昔日から昨今までの私が関わる事業の経緯と顛末を顧み、名だたる哲人経営者の箴言を加味して、『事業の成功と永続の肝』は何かと考え、確信にまで至ったことは、「事業の成功・永続は、経営哲学(本質)と実績・実利(手段・ノウハウ)とのバランス」であるということです。
経営哲学の肝は、「利他主義」であり「恕の心」です。相手が何を欲しているのか、それに自分は何か応えられることはないかと考えることであり、自分がしてほしくないことは決して相手にしないことです。この肝を信条にしていないと一時の成功(と思えること)があってもそれは永続的に続かないものです。人さまが永続的に応援してくださいません。

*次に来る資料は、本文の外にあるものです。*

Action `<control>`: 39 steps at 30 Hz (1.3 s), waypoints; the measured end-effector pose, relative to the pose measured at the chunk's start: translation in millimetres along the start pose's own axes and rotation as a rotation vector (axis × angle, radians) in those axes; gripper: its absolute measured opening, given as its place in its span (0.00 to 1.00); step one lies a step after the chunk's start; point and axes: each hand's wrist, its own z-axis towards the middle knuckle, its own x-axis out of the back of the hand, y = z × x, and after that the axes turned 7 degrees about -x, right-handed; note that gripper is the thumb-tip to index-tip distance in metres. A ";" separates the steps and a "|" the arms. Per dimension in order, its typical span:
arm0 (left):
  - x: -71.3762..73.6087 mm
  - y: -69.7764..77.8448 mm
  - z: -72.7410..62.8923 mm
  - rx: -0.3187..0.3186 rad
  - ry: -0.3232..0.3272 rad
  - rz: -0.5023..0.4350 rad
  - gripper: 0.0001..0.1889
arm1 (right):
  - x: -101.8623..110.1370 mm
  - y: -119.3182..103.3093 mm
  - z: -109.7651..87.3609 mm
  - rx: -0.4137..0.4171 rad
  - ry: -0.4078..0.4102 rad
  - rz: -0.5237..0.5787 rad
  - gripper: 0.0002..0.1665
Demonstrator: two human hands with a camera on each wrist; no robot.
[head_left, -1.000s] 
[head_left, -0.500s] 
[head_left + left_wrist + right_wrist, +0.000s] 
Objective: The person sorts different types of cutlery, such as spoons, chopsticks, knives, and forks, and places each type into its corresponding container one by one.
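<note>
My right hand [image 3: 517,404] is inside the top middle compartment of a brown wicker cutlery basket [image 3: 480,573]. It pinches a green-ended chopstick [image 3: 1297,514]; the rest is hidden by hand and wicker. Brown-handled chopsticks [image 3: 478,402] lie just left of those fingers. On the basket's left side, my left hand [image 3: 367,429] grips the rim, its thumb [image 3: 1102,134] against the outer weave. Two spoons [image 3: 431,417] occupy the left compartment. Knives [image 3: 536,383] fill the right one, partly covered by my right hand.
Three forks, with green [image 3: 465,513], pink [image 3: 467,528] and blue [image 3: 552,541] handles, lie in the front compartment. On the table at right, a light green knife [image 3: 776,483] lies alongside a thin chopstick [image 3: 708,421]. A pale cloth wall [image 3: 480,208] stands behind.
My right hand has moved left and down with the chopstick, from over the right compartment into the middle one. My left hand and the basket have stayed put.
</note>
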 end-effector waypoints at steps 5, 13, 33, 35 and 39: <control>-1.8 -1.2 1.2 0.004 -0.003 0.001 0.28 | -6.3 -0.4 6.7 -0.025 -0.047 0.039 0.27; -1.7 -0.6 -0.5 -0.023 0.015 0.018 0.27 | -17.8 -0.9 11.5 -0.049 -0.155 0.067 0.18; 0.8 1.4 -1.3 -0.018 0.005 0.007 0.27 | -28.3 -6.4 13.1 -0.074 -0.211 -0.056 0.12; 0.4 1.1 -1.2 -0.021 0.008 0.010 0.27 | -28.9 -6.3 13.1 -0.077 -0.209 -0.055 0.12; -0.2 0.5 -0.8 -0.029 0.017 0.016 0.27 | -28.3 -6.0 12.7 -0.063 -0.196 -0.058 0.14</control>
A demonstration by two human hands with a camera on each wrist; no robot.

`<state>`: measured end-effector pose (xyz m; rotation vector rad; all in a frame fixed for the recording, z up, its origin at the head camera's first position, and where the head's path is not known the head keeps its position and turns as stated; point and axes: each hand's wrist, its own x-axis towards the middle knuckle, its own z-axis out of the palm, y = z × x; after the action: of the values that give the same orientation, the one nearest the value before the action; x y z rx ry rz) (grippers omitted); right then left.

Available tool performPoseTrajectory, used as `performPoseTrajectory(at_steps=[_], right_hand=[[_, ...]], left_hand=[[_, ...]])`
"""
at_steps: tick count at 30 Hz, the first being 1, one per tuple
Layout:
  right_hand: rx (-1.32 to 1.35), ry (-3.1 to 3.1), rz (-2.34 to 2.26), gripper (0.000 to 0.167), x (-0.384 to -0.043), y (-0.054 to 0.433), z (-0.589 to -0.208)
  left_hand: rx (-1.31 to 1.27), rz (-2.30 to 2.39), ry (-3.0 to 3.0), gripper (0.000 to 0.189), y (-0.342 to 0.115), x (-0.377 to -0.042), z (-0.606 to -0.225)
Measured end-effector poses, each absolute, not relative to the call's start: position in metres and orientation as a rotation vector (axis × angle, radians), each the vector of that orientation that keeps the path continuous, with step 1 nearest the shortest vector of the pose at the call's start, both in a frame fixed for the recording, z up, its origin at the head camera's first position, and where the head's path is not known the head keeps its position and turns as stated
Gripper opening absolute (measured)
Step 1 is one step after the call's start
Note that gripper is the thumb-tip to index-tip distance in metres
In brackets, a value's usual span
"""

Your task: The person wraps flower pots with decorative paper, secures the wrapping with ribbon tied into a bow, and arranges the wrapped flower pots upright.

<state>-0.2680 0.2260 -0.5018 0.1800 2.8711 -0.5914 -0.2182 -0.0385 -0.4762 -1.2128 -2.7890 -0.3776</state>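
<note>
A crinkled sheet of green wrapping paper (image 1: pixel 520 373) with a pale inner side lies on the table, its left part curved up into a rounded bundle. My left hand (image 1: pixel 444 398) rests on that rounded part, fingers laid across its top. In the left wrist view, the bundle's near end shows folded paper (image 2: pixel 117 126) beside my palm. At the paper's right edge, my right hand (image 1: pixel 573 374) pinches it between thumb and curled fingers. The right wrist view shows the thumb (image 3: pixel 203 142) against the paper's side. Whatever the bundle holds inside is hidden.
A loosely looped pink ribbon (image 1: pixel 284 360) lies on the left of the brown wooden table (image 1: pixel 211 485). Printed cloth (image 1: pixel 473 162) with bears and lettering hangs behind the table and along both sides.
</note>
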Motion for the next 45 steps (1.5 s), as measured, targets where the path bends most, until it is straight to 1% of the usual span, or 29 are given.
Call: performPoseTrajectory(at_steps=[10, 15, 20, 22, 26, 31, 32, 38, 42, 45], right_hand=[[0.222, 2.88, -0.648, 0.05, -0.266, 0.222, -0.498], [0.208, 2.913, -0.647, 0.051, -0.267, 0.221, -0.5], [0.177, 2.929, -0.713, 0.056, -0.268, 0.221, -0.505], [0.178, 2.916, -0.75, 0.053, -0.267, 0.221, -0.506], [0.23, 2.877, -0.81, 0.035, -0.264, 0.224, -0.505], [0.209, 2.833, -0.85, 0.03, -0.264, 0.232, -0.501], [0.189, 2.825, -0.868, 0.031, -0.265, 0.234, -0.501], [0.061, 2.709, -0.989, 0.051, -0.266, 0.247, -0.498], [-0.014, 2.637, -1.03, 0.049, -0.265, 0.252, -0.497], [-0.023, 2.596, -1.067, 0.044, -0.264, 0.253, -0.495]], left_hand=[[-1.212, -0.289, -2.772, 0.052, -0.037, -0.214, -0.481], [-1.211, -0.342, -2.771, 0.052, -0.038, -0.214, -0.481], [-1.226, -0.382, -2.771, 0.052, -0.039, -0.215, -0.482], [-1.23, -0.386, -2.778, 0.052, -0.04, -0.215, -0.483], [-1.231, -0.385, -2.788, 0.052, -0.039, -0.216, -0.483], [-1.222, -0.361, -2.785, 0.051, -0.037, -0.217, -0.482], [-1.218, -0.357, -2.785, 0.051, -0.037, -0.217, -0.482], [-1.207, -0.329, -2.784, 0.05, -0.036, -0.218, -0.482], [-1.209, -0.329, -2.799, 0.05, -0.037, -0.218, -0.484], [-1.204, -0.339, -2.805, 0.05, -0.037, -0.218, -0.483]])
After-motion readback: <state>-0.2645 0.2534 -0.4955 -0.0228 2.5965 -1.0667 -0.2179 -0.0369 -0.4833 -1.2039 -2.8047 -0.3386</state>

しかし、如何に優れた経営哲学であっても、それは決して表層的なものであってはすぐ化けの皮が剥がれてしまいます。人がまず反応するのはその人の経営哲学ではなく自分の実利だと思います。これは人間として当然なことです。利己主義は利他主義の入口なのです。人は「利己主義でなければ、高い志の利他主義を貫く哲人経営者にはなることはできない」のです。
まずありきことは、相手が何を求めているのか、何をしてほしくないのか、を良く把握して、それに応えるパフォーマンスをすることです。
それがあって初めて、相手が「この人のお蔭で良いことがあった。この人と長く付き合うといいことが長く続くかもしれない。そもそも、この人がしてくれるベースに何があるのだろうか」と思い始め、それで、その人が堅持している「経営哲学」に思いが至るのです。
そして、そのような経験をした人たちは、その人の「パートナー」「協力者」「ファン」になってくれるのだと思います。
事業の成功と永続の肝は案外そんなところにあるのではないでしょうか。あくまでも自然体でざっくばらんが一番です。そして、多くの人を巻き込んで成功の味を分け合う度量を持つことですね。